··· EXCERPTED DATA

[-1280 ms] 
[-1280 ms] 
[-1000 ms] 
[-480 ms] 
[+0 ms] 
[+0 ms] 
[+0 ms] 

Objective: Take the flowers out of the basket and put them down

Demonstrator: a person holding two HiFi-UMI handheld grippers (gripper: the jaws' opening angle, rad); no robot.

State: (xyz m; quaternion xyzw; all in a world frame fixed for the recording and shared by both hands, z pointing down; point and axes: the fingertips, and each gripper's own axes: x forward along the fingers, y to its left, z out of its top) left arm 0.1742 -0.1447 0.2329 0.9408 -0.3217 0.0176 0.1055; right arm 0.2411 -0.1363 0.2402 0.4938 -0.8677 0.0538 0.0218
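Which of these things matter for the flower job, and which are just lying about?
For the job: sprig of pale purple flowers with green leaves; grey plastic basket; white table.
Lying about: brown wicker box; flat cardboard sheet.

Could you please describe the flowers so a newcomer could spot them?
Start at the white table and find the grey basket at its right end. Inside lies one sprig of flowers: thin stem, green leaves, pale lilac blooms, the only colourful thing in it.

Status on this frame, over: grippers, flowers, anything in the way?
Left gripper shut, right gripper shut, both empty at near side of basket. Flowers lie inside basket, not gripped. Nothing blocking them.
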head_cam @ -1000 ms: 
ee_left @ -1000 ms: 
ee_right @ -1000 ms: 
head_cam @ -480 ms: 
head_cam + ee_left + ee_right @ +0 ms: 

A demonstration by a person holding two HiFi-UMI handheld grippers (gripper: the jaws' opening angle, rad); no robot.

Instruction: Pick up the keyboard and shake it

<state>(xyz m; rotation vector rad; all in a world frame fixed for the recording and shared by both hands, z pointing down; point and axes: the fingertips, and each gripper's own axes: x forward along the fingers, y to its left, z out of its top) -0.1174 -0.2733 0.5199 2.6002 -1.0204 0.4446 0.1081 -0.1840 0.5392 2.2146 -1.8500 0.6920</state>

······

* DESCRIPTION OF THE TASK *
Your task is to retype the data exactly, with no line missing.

* EXERCISE SOLUTION *
[-1280 ms] 
[-1280 ms] 
[-1000 ms] 
[-480 ms] 
[+0 ms] 
[+0 ms] 
[+0 ms] 

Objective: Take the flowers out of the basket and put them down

Demonstrator: a person holding two HiFi-UMI handheld grippers (gripper: the jaws' opening angle, rad); no robot.

State: (xyz m; quaternion xyzw; all in a world frame fixed for the recording and shared by both hands, z pointing down; point and axes: the fingertips, and each gripper's own axes: x forward along the fingers, y to its left, z out of its top) left arm 0.1742 -0.1447 0.2329 0.9408 -0.3217 0.0176 0.1055; right arm 0.2411 -0.1363 0.2402 0.4938 -0.8677 0.0538 0.0218
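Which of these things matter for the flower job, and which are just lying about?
For the job: sprig of pale purple flowers with green leaves; grey plastic basket; white table.
Lying about: brown wicker box; flat cardboard sheet.

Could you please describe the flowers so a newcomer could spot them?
Start at the white table and find the grey basket at its right end. Inside lies one sprig of flowers: thin stem, green leaves, pale lilac blooms, the only colourful thing in it.

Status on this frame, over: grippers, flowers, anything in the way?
Left gripper shut, right gripper shut, both empty at near side of basket. Flowers lie inside basket, not gripped. Nothing blocking them.
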head_cam @ -1000 ms: 
ee_left @ -1000 ms: 
ee_right @ -1000 ms: 
head_cam @ -480 ms: 
head_cam + ee_left + ee_right @ +0 ms: 

A demonstration by a person holding two HiFi-UMI handheld grippers (gripper: the jaws' opening angle, rad); no robot.

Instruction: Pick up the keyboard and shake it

<state>(xyz m; rotation vector rad; all in a world frame fixed for the recording and shared by both hands, z pointing down; point and axes: the fingertips, and each gripper's own axes: x forward along the fingers, y to its left, z out of its top) -0.1174 -0.2733 0.5199 2.6002 -1.0204 0.4446 0.1081 -0.1840 0.5392 2.2146 -1.8500 0.6920</state>

Apart from this answer, nothing more is required.